Problem: A faithful copy of all the data is the goal; omit the pictures.
· · ·
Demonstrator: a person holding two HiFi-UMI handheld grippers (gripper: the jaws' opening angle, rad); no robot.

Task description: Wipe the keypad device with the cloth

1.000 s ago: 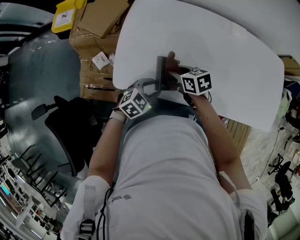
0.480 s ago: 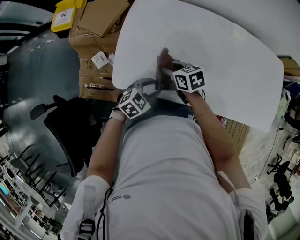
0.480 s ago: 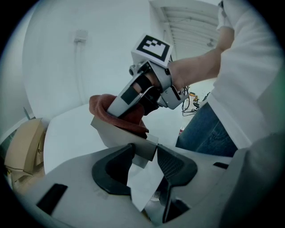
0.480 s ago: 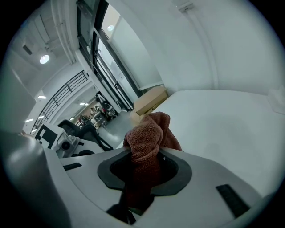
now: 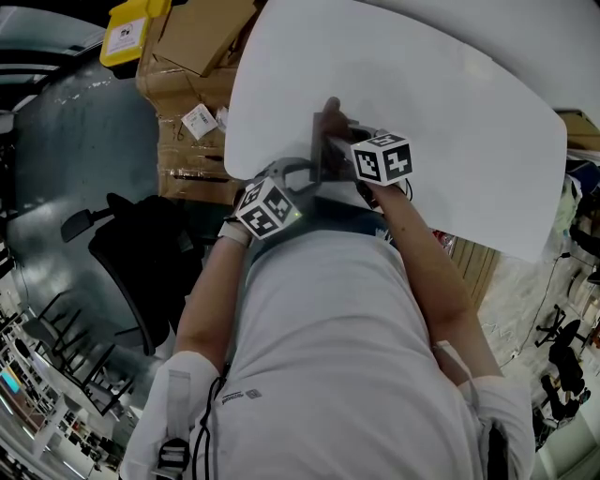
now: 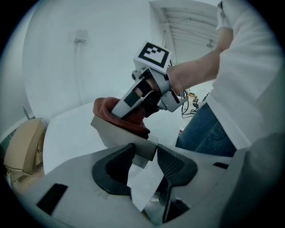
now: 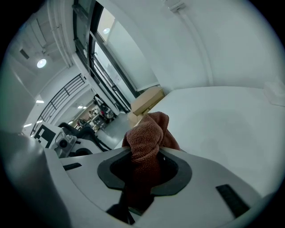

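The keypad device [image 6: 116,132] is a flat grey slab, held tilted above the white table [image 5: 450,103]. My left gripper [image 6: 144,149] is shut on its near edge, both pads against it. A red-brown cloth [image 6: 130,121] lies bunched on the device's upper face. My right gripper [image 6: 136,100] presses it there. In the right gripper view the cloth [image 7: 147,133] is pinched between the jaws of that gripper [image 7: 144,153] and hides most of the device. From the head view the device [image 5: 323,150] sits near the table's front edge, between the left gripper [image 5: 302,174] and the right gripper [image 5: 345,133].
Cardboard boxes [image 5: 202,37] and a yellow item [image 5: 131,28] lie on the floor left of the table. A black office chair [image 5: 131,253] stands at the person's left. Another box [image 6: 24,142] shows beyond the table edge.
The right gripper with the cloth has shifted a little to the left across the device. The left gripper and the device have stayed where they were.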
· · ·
Result for this task:
Demonstrator: a person holding two HiFi-UMI handheld grippers (gripper: the jaws' opening angle, rad); no robot.

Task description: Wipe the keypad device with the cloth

1.000 s ago: 
0.480 s ago: 
0.480 s ago: 
0.480 s ago: 
now: 
now: 
now: 

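The keypad device [image 6: 116,132] is a flat grey slab, held tilted above the white table [image 5: 450,103]. My left gripper [image 6: 144,149] is shut on its near edge, both pads against it. A red-brown cloth [image 6: 130,121] lies bunched on the device's upper face. My right gripper [image 6: 136,100] presses it there. In the right gripper view the cloth [image 7: 147,133] is pinched between the jaws of that gripper [image 7: 144,153] and hides most of the device. From the head view the device [image 5: 323,150] sits near the table's front edge, between the left gripper [image 5: 302,174] and the right gripper [image 5: 345,133].
Cardboard boxes [image 5: 202,37] and a yellow item [image 5: 131,28] lie on the floor left of the table. A black office chair [image 5: 131,253] stands at the person's left. Another box [image 6: 24,142] shows beyond the table edge.
The right gripper with the cloth has shifted a little to the left across the device. The left gripper and the device have stayed where they were.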

An answer has been given, and the exercise is complete.